Automated price optimisation: high value, high stakes, and the data isn’t ready. ($850K, funded.)

Your group is the delivery lead for this funded initiative.


The mandate

The board has approved $850K to build AI-driven dynamic pricing, automatically adjusting prices across fashion and homewares lines in response to demand, competitor moves, inventory levels and margin targets. The case that won funding: a “significant revenue opportunity” and competitors “already doing it.”

What the board thinks it bought: “smarter prices that lift margin, live this year.”

Your job: deliver it without the predictable failures, and define what “good enough” pricing decisions look like before any price goes live automatically.


Why this one is hard to deliver

  • Pricing is precise and high-stakes, squarely in the danger zone of the trust tool. A wrong automated price is public, instant, and can read as price-gouging or trigger a margin loss across thousands of SKUs.
  • It depends on competitive data RetailFlow doesn’t cleanly have, plus demand signals split across online and store systems.
  • A pricing model that looks great in backtesting (the “demo”) can behave badly in live conditions it never saw. That is exactly the demo-to-production gap, with money attached.

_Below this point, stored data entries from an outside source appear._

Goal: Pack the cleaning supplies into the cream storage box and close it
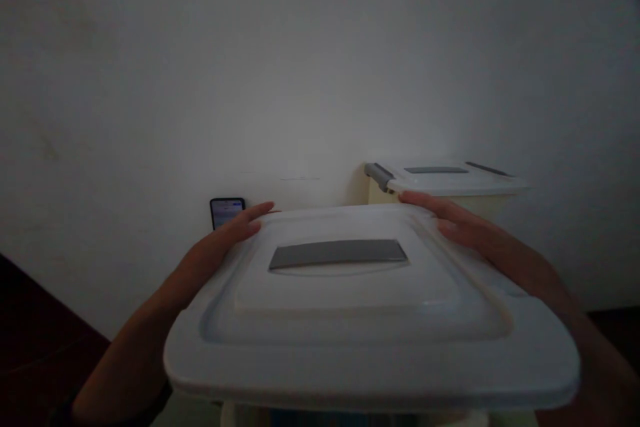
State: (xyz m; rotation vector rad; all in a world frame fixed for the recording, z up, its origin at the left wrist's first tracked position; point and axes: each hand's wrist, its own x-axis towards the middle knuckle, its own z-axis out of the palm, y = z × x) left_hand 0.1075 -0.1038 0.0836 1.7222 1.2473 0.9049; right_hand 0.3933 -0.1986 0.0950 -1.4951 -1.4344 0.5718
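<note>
A large white plastic lid with a grey strip on top fills the lower middle of the view, over a bin of which only a bit of the top shows below it. My left hand lies along the lid's far left edge, fingers stretched out and pressed on the rim. My right hand rests on the far right corner, fingers extended over the edge. Whether the fingers curl under the rim is hidden.
A second white bin with a lid and grey latches stands behind on the right against the white wall. A phone with a lit screen leans on the wall at left. Dark floor shows lower left.
</note>
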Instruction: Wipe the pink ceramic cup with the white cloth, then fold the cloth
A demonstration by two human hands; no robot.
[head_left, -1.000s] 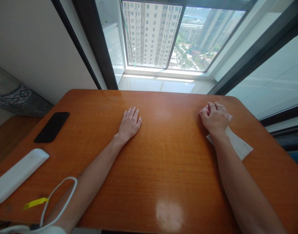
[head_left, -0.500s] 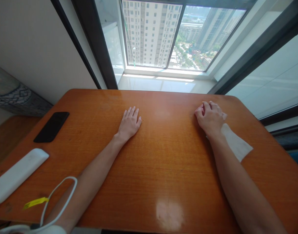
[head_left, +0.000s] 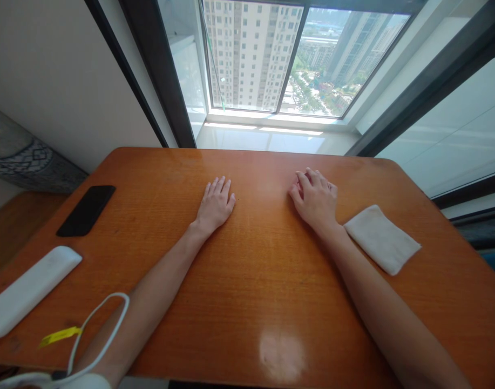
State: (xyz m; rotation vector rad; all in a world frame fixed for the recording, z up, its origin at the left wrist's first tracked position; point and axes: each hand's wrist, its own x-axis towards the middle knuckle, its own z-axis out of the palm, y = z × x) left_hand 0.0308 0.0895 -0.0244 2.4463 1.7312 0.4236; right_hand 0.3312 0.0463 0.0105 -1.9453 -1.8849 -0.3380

The data reality (ask Priya)

Priya’s honest read: “high potential but high complexity: needs better competitive data, staff capability gaps. Recommend Phase 2, not Phase 1; 12+ months realistic.” Expect her to push back on any plan that promises live automated pricing inside a quarter. Your scope has to confront this.

Who to interview, and the tension they bring

  • Priya Sharma (Data): will tell you the honest timeline; the central tension of your sprint.
  • Marcus Kim (CIO): wants speed and sees the revenue prize; “competitors aren’t waiting.”
  • David Chen (CFO): owns the margin numbers and the go/no-go criteria; wants certainty AI can’t give.

Your starting question for “good enough”

Should pricing be fully automated, or human-approved above a threshold? What guardrails (price floors/ceilings, max change per cycle) make automated pricing safe, and where must a human approve before a price changes?